Lessons from Asean: How PH can stop scams, boost digital trust
When it comes to fighting scams and online fraud, financial institutions in the Philippines are at a turning point.
The signing of the Anti-Financial Account Scamming Act (Afasa) in 2024, followed by the Bangko Sentral ng Pilipinas (BSP) implementing circulars, marked a game-changing moment in our collective fight against cybercrime.
But as we learned from our Association of Southeast Asian Nations (Asean) neighbors at the recent Bank of the Philippine Islands (BPI) CyberProtect Conference, legislation alone is not enough.
We need strong industry execution, cross-border cooperation and a united public front to win this battle.
Across Asean, scams follow familiar patterns—mule accounts, rapid layering of transactions and fraudsters exploiting authentication gaps.
Yet countries like Singapore, Malaysia and Thailand have moved faster in operationalizing defenses, combining legislation with technology-driven protocols and public education.
Singapore’s “no wrong door” approach mobilizes banks and law enforcement within minutes of a report.
Malaysia enforces a 24-hour delay for high-risk account changes, while Thailand has made device authentication and biometrics default safeguards. These are systems built on speed, collaboration and accountability.

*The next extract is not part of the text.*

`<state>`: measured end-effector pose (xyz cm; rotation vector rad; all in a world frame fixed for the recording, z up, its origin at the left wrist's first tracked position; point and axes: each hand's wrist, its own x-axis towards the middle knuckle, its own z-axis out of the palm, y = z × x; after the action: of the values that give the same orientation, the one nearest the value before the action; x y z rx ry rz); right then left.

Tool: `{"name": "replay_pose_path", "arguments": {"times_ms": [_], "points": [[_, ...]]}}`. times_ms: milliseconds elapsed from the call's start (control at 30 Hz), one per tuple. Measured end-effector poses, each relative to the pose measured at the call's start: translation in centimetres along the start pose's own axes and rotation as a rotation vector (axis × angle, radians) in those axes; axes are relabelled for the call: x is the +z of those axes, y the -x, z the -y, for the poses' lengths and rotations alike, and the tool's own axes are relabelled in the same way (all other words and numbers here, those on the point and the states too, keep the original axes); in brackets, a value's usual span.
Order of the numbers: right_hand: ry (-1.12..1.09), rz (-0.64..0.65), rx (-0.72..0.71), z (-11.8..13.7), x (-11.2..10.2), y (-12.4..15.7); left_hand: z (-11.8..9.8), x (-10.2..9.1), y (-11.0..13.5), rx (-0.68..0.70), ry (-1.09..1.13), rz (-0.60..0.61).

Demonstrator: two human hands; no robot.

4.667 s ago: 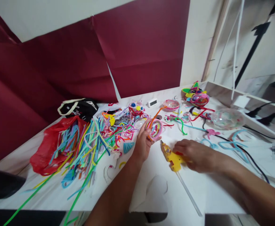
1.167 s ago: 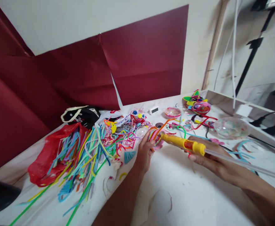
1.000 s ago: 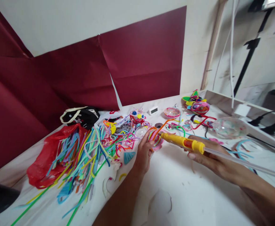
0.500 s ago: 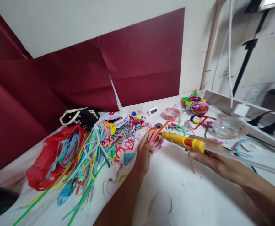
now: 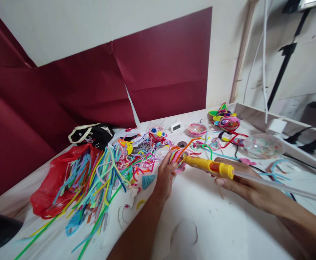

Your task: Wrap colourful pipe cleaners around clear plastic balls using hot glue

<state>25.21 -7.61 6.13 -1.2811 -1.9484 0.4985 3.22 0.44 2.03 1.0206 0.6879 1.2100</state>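
My left hand (image 5: 165,177) is closed round a small rounded piece wound with pink, orange and yellow pipe cleaners (image 5: 177,157). An orange pipe cleaner (image 5: 190,144) sticks up and out from it to the right. In my right hand (image 5: 239,182) is a yellow hot glue gun (image 5: 206,164), with a long clear glue stick (image 5: 277,186) running out of its back. The gun's nozzle is at the wound piece; whether it touches I cannot tell. My right fingers are partly hidden behind the gun.
A red plastic bag (image 5: 52,184) spills many coloured pipe cleaners (image 5: 104,180) on the left. Behind stand a black pouch (image 5: 101,135), a wound figure with blue eyes (image 5: 157,133), a white digital timer (image 5: 175,127) and a pink-rimmed bowl (image 5: 197,129). On the right are a clear dome (image 5: 263,145) and black plugs (image 5: 309,144).
The glue gun has shifted slightly left and down at the wound piece. My left hand keeps its hold almost unmoved.
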Motion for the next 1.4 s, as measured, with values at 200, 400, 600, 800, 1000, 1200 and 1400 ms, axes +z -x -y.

Such examples show that the fight against scams is won not just through laws on paper but through coordinated action and a culture of vigilance.
Afasa positions the Philippines to do the same by criminalizing money-muling, imposing stiffer penalties on scammers, and removing data-sharing barriers between banks and regulators.
BSP Circulars 1213, 1214 and 1215 turn these into action—introducing stronger security controls, streamlining information sharing through the BSP’s Consumer Protection Office, and establishing coordinated fund-freezing protocols that allow banks to trace and hold stolen funds in real time.
Building resilience through collaboration
BPI CyberProtect Conference, held last July 30, gathered cybersecurity experts, industry leaders and government stakeholders to discuss emerging threats and practical solutions.
Based on the forum, we can certainly say that the rise of fraud has proven that no single institution, country, or technology can win this fight alone. Progress depends on collaboration between banks, regulators and communities—and on building systems that anticipate threats before they reach our clients.
During the conference, BSP Deputy Governor Elmore Capule highlighted how Afasa and its implementing rules address today’s most pressing challenges—social engineering and money-mule schemes—by criminalizing these acts, increasing penalties and mandating more robust fraud management systems to better secure online transactions.
These policy reforms align with BPI’s ongoing efforts to strengthen consumer protection. Afasa and the BSP’s circulars remove barriers to fund recovery through better coordination and data sharing.
Complementing this, BPI continues to educate and protect clients through initiatives like CyberProtect, and awareness campaigns that empower Filipinos to do more—securely and confidently.
Lessons from Asean
From our neighbors, three lessons stand out. First, the industry must move as one.
Rapid fund recovery relies on banks treating fraud response as a shared mission, not a competitive edge.
Second, real-time detection is critical. Artificial intelligence (AI)-driven monitoring powers the high scam-recovery rates seen in advanced markets.
Third, public education is as vital as system safeguards—countries that made scam prevention part of everyday financial literacy have dramatically reduced victims.
The Philippines now has the legal and regulatory framework to match regional peers. The real test lies in operational readiness. Industry protocols being developed today will determine how we respond—not only to current scams but to evolving digital threats.
Winning this fight demands a whole-of-nation approach: regulators enforcing clear rules, banks deploying proactive defenses, law enforcement acting swiftly and the public staying vigilant.
Our neighbors have shown that scams can be beaten. Now it is our turn to prove that, in the Philippines, scamming no longer pays.
(The author is the enterprise information security officer and data protection officer of the Bank of the Philippine Islands.)